List of input files for run_steamflow_cfg.py. For data, you need to edit it manually, for MC it can be created automatically from the datasets (recommended, unless you're doing a short test).

cmsCondorData.py

Script to create condor jobs for running over data. It takes as mandatory arguments the name of the configuration file used to run your trigger jobs (recommended: run_steamflow_cfg.py), the top of your CMSSW release (bla/CMSSW_X_X_X/src) and the output directory (needs to already exist). Options: number of data files per job (recommended: 1, which is also the default), job flavour (determines how long the job will run), path to your grid proxy (only necessary if files aren't available at CERN):

./cmsCondorData.py run_steamflow_cfg.py bla/CMSSW_X_X_X/src <remoteDir> -p <proxyPath> -n <nPerJob> -q <jobFlavour>

The reason the option -n 1 is recommended is because of potential issues in Step 2 of the rates calculation, when the JSON is used to count the number of lumi sections (LS) processed. If n > 1, in a rare case it's possible that two data files belonging to different datasets (e.g. HLTPhysics1 and HLTPhysics2) but with the same LS range are grouped together, in which case the LS counter will mistakenly avoid counting the LS coming from the second dataset. The rates normalization would then be wrong.

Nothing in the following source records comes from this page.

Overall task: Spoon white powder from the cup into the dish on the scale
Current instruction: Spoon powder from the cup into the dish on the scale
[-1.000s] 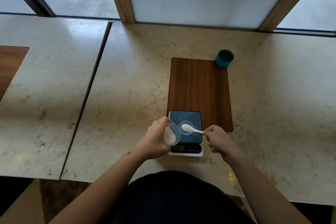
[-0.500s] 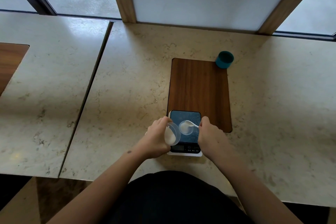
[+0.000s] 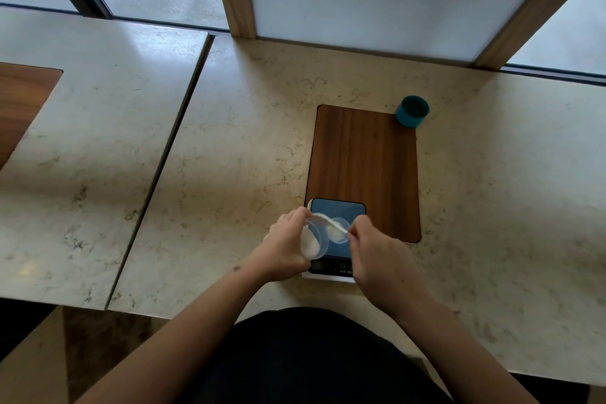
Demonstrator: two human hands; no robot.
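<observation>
My left hand (image 3: 284,248) grips a clear plastic cup (image 3: 314,239) tipped on its side toward the right, with white powder lying in its lower part. My right hand (image 3: 377,256) pinches the handle of a white spoon (image 3: 328,222). The spoon's bowl reaches left to the cup's upper rim. Its handle crosses above a small clear dish (image 3: 337,230) that holds a little white powder. The dish sits on the dark glass top of a white digital scale (image 3: 337,209), whose display is partly hidden by my hands.
The scale stands on the near end of a wooden inlay (image 3: 364,161) set in the marble table (image 3: 236,154). A teal cup (image 3: 412,111) stands at the inlay's far right corner. A seam splits off a second table on the left. Windows and wooden posts run behind.
The spoon has moved left, from over the dish to the mouth of the cup. My right hand has shifted left and closer to the scale. The cup has stayed tilted in my left hand.
</observation>
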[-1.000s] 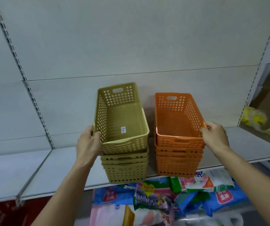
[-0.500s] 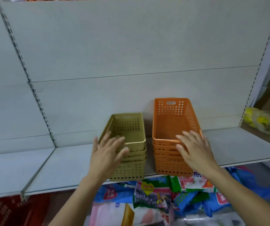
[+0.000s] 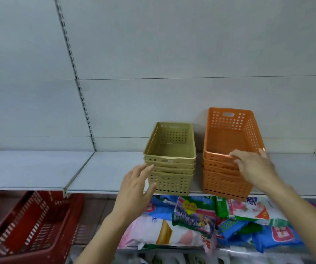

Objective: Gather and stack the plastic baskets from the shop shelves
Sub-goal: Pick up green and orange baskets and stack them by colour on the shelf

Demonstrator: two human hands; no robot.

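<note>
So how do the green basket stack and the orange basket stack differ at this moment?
The orange stack stands taller and further right than the olive-green stack. The right hand lies on the orange stack's front rim; the left hand is beside the green stack, fingers straight. Both are nested perforated baskets on the same shelf.

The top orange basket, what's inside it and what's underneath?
The top orange basket looks empty inside; its bare floor shows. Beneath it more orange baskets are nested, standing on the shelf. The right hand covers part of their front, so the exact count is unclear.
</note>
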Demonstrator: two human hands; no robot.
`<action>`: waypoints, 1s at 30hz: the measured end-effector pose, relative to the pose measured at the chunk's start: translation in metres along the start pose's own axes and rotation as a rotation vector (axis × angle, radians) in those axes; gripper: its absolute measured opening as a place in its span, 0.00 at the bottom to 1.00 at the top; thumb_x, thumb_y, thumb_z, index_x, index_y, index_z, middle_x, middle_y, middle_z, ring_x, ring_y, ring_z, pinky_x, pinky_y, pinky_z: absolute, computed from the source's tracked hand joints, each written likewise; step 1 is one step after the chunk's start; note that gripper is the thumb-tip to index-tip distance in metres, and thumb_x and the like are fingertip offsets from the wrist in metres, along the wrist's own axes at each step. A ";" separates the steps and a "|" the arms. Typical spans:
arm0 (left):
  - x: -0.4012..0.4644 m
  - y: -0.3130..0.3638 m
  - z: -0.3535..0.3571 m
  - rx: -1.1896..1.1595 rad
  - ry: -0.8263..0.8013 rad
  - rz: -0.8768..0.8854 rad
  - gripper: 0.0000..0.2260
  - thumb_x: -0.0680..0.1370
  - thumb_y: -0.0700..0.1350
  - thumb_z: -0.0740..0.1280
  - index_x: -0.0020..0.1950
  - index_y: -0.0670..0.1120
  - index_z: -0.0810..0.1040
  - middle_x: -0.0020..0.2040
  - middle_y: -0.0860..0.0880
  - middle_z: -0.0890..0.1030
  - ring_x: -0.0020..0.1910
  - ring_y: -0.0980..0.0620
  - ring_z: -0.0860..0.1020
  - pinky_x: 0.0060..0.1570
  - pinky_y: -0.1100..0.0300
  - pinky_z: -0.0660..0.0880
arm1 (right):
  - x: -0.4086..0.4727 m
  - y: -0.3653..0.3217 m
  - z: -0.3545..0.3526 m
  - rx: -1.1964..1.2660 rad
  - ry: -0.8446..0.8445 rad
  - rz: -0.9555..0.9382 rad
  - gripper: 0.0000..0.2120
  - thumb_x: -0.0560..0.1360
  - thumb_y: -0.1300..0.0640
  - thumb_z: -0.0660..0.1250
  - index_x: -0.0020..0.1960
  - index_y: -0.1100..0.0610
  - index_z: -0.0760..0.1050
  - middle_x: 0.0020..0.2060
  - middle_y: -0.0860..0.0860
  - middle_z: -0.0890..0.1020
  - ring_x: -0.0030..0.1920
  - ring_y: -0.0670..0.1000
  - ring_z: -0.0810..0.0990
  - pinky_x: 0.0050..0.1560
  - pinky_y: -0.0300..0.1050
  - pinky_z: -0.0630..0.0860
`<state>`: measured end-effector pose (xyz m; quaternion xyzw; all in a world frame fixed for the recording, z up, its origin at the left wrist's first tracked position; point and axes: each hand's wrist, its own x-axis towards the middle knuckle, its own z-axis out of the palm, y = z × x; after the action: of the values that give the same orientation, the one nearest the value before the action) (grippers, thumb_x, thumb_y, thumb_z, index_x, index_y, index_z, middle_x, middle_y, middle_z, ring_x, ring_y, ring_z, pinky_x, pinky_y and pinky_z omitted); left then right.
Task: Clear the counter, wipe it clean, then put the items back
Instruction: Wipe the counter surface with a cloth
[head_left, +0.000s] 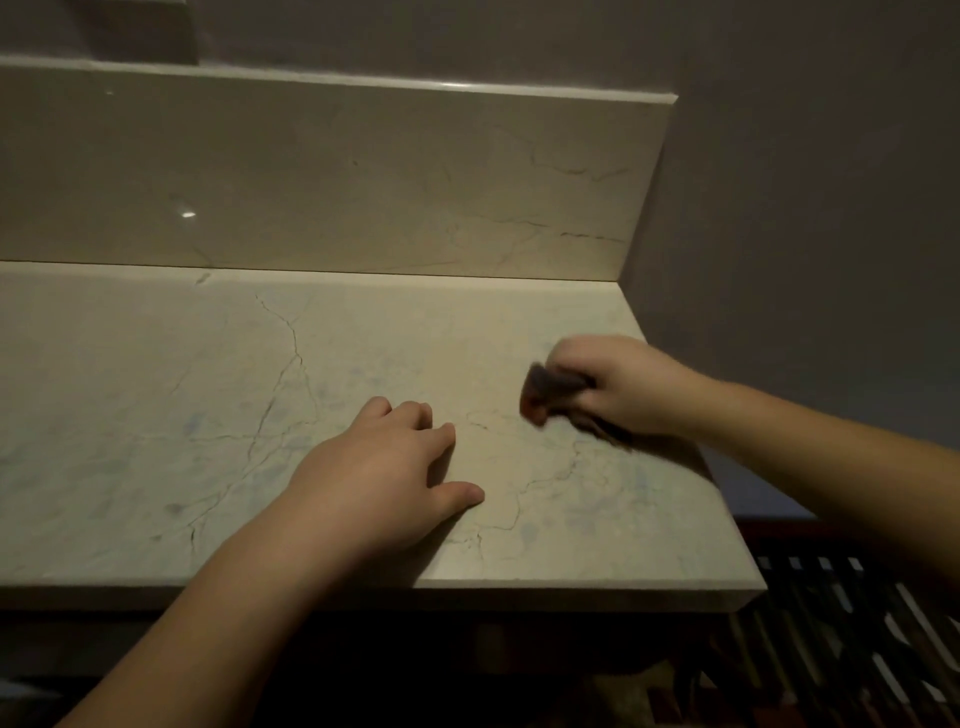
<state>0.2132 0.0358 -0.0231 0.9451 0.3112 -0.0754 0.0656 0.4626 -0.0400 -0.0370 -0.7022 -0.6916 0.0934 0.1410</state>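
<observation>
One view only, head cam, looking down at a pale beige marble-look worktop (156, 415) with thin dark veins, butted into a corner under a matching stone backsplash (311, 176).

Two bare hands in shot. Left hand (387, 470) lying flat on the stone near the front edge, fingers relaxed and loosely spread, thumb out toward the right, gripping nothing. Looks like bracing, at a guess. Right hand (618, 387) curled tight around one small dark bunched-up cloth (553, 392), reddish-brown from what shows, pressed down on the surface near the right end of the slab. Pretty blurred, so can't tell the fabric or exact shape.

Key relation: cloth sitting to the right of and a bit further back than the left hand, well apart from it, poking out leftward from the right fist. Obviously nearer the right hand, being in it. Big unwiped-looking stretch running off to the left, so probably a leftward sweep across the slab's long side-to-side axis, right past where the left hand rests. That one likely needs lifting out of the way.

Count: one cloth, two hands, zero counter items anywhere in frame. So clearing seems done, wiping underway, putting back not yet started. Faint bluish smears on the stone, could be damp streaks or just the pattern, hard to say. Dark slatted thing (857, 623) down at the lower right, below the edge, too dim to identify.
</observation>
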 end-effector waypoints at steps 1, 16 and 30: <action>0.000 0.000 0.000 0.005 0.004 0.002 0.30 0.75 0.68 0.57 0.74 0.58 0.62 0.73 0.56 0.63 0.70 0.54 0.59 0.59 0.54 0.72 | -0.011 -0.003 0.001 0.011 -0.031 -0.047 0.03 0.74 0.56 0.67 0.47 0.50 0.75 0.43 0.43 0.76 0.44 0.43 0.73 0.43 0.34 0.69; -0.001 -0.001 -0.001 0.010 -0.004 0.011 0.30 0.75 0.68 0.56 0.75 0.59 0.60 0.74 0.58 0.60 0.71 0.56 0.57 0.61 0.54 0.71 | 0.056 0.098 -0.027 0.029 0.286 0.391 0.04 0.75 0.51 0.67 0.42 0.50 0.77 0.35 0.46 0.80 0.39 0.49 0.79 0.39 0.45 0.72; 0.000 0.001 -0.003 0.021 -0.013 0.011 0.29 0.75 0.68 0.56 0.73 0.58 0.64 0.70 0.58 0.64 0.68 0.55 0.60 0.59 0.54 0.71 | 0.030 0.089 -0.028 0.036 0.256 0.428 0.05 0.75 0.51 0.68 0.49 0.51 0.77 0.42 0.49 0.79 0.46 0.51 0.77 0.41 0.43 0.67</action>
<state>0.2139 0.0354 -0.0198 0.9469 0.3049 -0.0842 0.0582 0.5563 -0.0125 -0.0375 -0.8363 -0.5017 0.0437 0.2168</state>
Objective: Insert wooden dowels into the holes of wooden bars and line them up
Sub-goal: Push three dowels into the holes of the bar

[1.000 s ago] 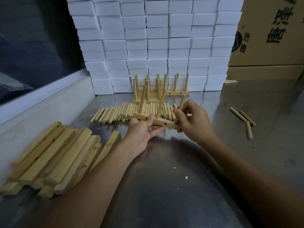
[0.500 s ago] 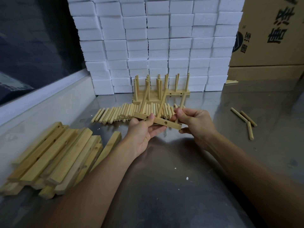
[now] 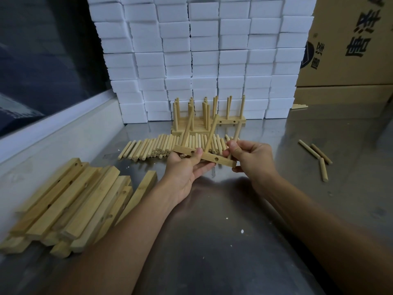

The cmsCondorData.py script will create a certain number of jobs, according to the -n option used and the total number of files in list_cff.py. Each job has its own directory, with an automatically generated configuration file run_cfg.py and the condor job itself sub_0.sh. run_cfg.py is a hybrid of run_steamflow_cfg.py and hlt_config.py and takes only n input files (as specified by your option). The error messages, terminal output, and log from the condor job will appear in the job's dedicated directory.

The cmsCondorData.py script also creates the master file for all the condor jobs, condor_cluster.sub. condor_cluster.sub specifies which condor jobs to run, the proxy to use (if specified), the names of the output, log and error files and the job flavour. You can find information about condor syntax here.

cmsCondorMC.py

Similar to cmsCondorData.py, except it creates jobs to run over MC rather than data. The main difference is that with MC the recommended procedure is to use the option to run over many datasets at once, and generate list_cff.py automatically. The job creation is thus a little more convoluted than for data, with directories created for each dataset, and procedures to make sure that output files are sent to the directory corresponding to the correct dataset. But otherwise the basic structure is the same.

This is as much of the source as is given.